Looking at our close human relatives, as well as other vertebrates, can help us understand and clarify the key points of this question, leading to relevant clues.

These clues, Rovelli writes, come in the form of a series of questions to be solved. First is the nature of the ability to observe, speculate, interact, communicate, love and hate, and suffer; abilities and traits that humans and quite a few other animals possess. Second, if other mammals have subjective consciousness, how is it distinguished from human subjective experience and consciousness?

Again, comparative studies are still the best way to answer these questions.

And so comparability is involved. Mammals have brains and behaviors similar to humans, while those that are too far apart from humans in the biological chain, such as amoebae, are not comparable.

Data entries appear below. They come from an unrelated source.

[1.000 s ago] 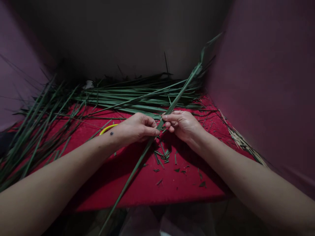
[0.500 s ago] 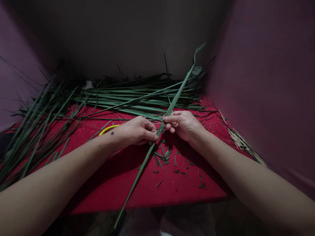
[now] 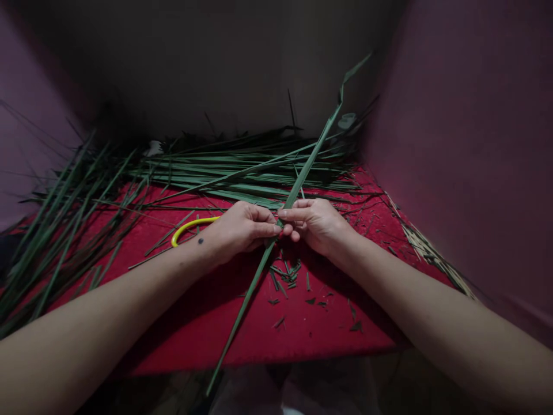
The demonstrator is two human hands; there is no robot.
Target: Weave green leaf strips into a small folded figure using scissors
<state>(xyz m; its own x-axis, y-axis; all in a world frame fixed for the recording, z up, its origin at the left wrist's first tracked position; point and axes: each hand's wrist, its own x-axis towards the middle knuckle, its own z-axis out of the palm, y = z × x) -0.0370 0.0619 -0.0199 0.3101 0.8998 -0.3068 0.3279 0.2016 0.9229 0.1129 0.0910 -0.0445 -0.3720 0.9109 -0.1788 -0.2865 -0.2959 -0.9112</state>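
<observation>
Long green leaf point(image 3: 307, 164) lies slantwise in the fingertips of both hands, pinched about midway along its length. The left hand point(image 3: 244, 230) comes in from the left, back upward, its thumb and curled fingers closed on the leaf just below the other grip. The right hand point(image 3: 322, 225) meets it from the other side, thumb laid over the blade and fingers curled beneath, the two sets of fingertips nearly touching. Both forearms reach forward and angle inward. Above the fingers the blade is broad and flat, then narrows to a kinked, bent tip; below them it tapers to a thin point past the edge of the red cloth point(image 3: 302, 337). Small green clippings point(image 3: 287, 275) lie just below the fingertips.
</observation>
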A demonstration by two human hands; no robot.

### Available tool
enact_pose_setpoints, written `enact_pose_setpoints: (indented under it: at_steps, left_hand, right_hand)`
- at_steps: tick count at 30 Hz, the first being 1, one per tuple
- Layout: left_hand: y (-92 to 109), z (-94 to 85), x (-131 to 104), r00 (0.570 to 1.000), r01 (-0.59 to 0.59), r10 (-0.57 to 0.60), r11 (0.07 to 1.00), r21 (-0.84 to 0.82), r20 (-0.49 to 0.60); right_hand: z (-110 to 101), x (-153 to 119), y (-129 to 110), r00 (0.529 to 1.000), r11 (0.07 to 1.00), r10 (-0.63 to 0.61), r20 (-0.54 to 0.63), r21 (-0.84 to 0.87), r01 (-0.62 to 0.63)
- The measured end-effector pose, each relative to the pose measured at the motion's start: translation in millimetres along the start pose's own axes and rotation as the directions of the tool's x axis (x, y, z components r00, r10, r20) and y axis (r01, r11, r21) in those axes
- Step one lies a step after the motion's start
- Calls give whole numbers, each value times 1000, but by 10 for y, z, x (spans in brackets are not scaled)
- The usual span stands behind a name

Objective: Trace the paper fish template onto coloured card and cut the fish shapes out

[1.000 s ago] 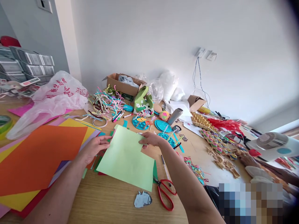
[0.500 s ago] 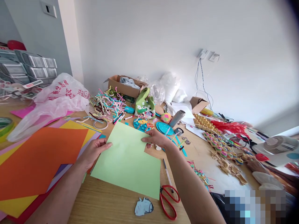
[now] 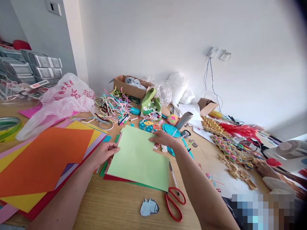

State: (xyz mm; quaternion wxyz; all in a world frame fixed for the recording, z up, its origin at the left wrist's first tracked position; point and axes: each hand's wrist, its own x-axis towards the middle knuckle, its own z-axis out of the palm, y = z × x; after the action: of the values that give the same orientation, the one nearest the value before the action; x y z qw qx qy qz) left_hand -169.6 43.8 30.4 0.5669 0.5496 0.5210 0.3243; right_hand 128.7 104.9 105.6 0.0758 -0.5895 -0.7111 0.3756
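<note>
A light green sheet of paper (image 3: 139, 156) lies over red and green sheets, whose edges show beneath it. My left hand (image 3: 107, 151) pinches its left edge, thumb on top. Fingers closed, my right hand (image 3: 163, 139) grips the sheet near its upper right side, where a notch is cut from the corner. Close to the lower right corner are red-handled scissors (image 3: 176, 204), their blades hidden by the paper, and a pen (image 3: 174, 175). A blue-grey paper fish cutout (image 3: 149, 207) rests on the table below the sheet.
Orange paper (image 3: 45, 159) tops a stack of coloured sheets at left, with yellow-green tape (image 3: 11, 127) beyond. Pipe cleaners (image 3: 112, 105), a green bag (image 3: 151, 107), a metal flask (image 3: 184, 119) and blue discs (image 3: 171, 130) stand behind. Another person's hand (image 3: 263, 169) is at far right.
Red and green sheets now show under the light green sheet's lower and left edges. The sheet's lower edge has come up slightly, both hands still on it. The view has shifted a little.
</note>
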Motion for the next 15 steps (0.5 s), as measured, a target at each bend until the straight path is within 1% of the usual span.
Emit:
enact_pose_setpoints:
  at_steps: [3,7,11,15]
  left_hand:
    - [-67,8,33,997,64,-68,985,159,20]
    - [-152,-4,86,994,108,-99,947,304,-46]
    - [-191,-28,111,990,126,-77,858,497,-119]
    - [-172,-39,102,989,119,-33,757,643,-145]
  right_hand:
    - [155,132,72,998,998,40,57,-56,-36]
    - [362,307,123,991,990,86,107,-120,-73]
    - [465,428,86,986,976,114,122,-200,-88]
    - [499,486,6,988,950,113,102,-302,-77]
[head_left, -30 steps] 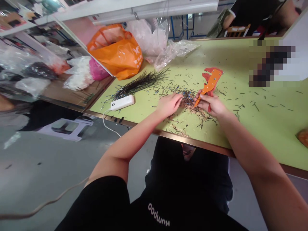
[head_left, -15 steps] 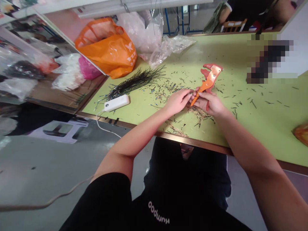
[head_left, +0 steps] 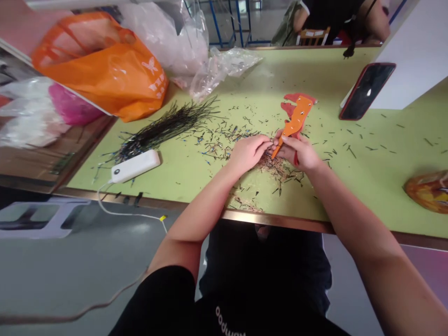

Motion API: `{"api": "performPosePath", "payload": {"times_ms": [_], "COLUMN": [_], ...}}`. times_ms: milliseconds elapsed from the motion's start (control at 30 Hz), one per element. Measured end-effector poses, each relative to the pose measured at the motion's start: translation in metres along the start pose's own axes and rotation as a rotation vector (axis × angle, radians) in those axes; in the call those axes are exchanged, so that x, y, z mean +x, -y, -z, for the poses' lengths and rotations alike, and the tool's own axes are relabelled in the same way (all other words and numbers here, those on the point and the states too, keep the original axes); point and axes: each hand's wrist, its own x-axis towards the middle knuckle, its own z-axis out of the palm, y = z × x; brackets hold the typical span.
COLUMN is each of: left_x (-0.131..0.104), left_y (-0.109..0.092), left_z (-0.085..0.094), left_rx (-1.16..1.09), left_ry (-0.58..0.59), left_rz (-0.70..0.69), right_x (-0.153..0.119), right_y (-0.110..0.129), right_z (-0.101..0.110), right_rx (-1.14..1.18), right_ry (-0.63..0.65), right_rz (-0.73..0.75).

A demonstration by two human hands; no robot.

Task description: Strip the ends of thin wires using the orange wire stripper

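My right hand (head_left: 304, 151) is wrapped round the handles of an orange and red wire stripper (head_left: 297, 116), whose jaws point up and to the left. Close beside it, my left hand (head_left: 247, 151) has its fingers pinched together near the tool's lower handle; what they hold is too small to make out. Beneath and around both hands lie cut wire bits and copper-coloured strands (head_left: 276, 170). A bundle of black wires (head_left: 164, 126) rests on the green table (head_left: 196, 179) to the left.
A white power bank (head_left: 136, 166) with a cable sits front left. Behind are an orange bag (head_left: 112, 79) and clear plastic bags (head_left: 224, 67). A phone (head_left: 367, 91) leans on a white panel at right, near a jar (head_left: 429, 190). Another person (head_left: 332, 14) sits beyond.
The camera view has shifted, so the bags, wires and power bank appear farther left. My hands remain close together, with the wire stripper still in my right hand.
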Motion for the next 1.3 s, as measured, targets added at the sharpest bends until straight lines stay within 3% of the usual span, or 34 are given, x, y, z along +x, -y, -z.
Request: {"api": "performPosePath", "payload": {"times_ms": [100, 200, 367, 567, 733, 967, 1133, 1300], "left_x": [-0.005, -0.008, -0.009, -0.011, -0.013, -0.015, -0.014, -0.014], "left_y": [0.01, 0.019, 0.017, 0.01, 0.008, 0.006, 0.005, 0.006], "left_z": [0.004, 0.013, 0.024, 0.026, 0.025, 0.026, 0.025, 0.024], "left_rx": [-0.192, -0.492, -0.728, -0.608, -0.49, -0.34, -0.367, -0.334], "left_ry": [-0.038, -0.183, -0.379, -0.386, -0.438, -0.422, -0.451, -0.411], "left_rz": [0.06, 0.132, 0.081, 0.056, 0.154, 0.16, 0.119, 0.165], "right_x": [-0.004, -0.007, -0.013, -0.017, -0.019, -0.021, -0.021, -0.021], "right_y": [0.0, 0.001, -0.002, -0.003, -0.002, -0.001, 0.0, -0.003], "right_z": [-0.002, -0.003, -0.004, -0.011, -0.014, -0.025, -0.031, -0.035], "right_rx": [0.017, 0.062, 0.074, 0.054, 0.02, -0.039, -0.043, -0.079], "right_ry": [0.049, 0.095, 0.197, 0.295, 0.333, 0.291, 0.265, 0.238], "right_rz": [-0.065, -0.133, -0.244, -0.289, -0.297, -0.327, -0.324, -0.264]}}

He suggested that the ideal comparable would be an alien race from an alien civilization, possessing the basic elements of consciousness similar to those of earthlings, but whose consciousness or subjective experience is formed through a completely different structure. If this is possible, then we might be able to identify which are the basic elements of consciousness and which are the accessories.

Aliens are, at least for now, science fiction, but the “weird” brain of an octopus is a good substitute.

The universe is infinite, and nature nurtures life in different forms and states, and humans are only one of an infinite number of natural products. Who can say that there are no other advanced intelligent beings in the universe? Maybe one of them lives in the oceans of the earth?